Control the narrative, control your destiny
The Honorable Minister Louis Farrakhan
While it has almost become common knowledge among Black Americans that as consumers we contribute more than $1.1 trillion dollars to the global economy every year, this fact has been more than abundantly clear, well documented and well understood by merchants, economists and the financial establishment itself as they have all quietly benefited from our culture of consumption and spending. Our collective failure to compete as the producer of our own goods and services has created in its wake a mockery of our non-productivity by those profiting from our ignorance of business and enterprise. In fact, the merchant class and financial elite have understood the domestic and international implications of this reality far better than the Black community has understood it, and as such, they have done everything to control access to the golden goose that lays the golden eggs, for the sake of maintaining their power and control.
An awakened, disciplined, organized and producing Black community could, almost overnight, harness hundreds of billions of dollars for recirculation into itself, which would not only translate into a dignified community of movers and shakers, but also into a community where the substance of economic power would dictate the agendas of local and state government, subsequently changing the balance of power not only nationally, but also internationally as trade and commerce would redefine and realign global relationships.
According to the demographers, within the next 25 to 30 years, today’s elementary school student will be a man or woman of middle age, and as such, he or she will live in an America with a white minority and Black and Brown majority.
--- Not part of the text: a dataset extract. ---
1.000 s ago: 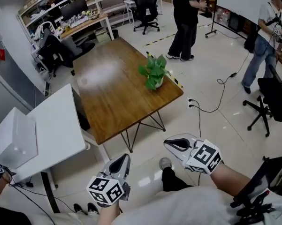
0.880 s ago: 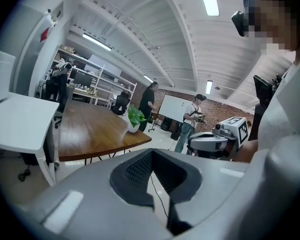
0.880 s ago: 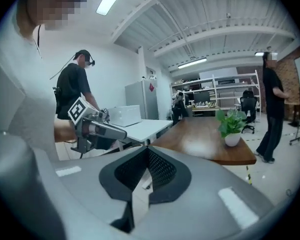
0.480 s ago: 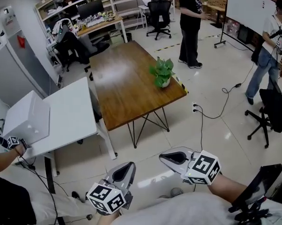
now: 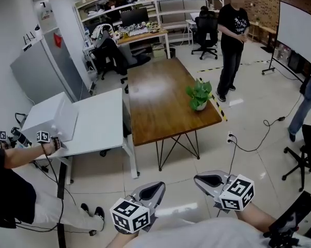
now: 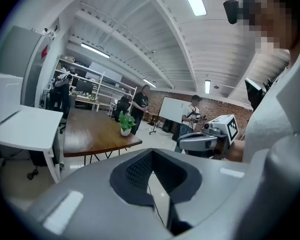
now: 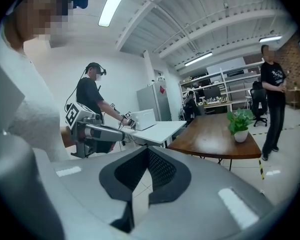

In light of this fact, and to avoid the post-Apartheid model of South Africa, where an aging white minority continues to control the technology, the military and the economy of the so-called new South Africa, Black Americans must act quickly to avoid this fate and immediately decide to change a culture and tradition rooted in the legacy of slavery, fear and dependency.
www.economicblueprint.com
Our failure to overcome the many distractions, traps and pitfalls of today’s society will deprive our children of a life of security and upward mobility by adulthood. Furthermore, there should be no question that much of dysfunction we see in contemporary American culture is designed to slow or prevent the likelihood of Black and Brown people from inheriting the inevitable reins of power. Therefore, we must recognize the intentional dismantling of public education as an opportunity to design our own curriculum and to open our own schools, even if it is at home or in the basement of a mosque or a church. We must recognize inner city food deserts as opportunities to buy vacant lots and to grow our own fruits and vegetables, and we must recognize the closing of factories as opportunities to pool our resources and to open our own businesses in order to provide goods and services for ourselves, our families and our people. Although the choices are not hard to make, time will eventually force on us a critical decision. It’s either nation or plantation and the choice is yours.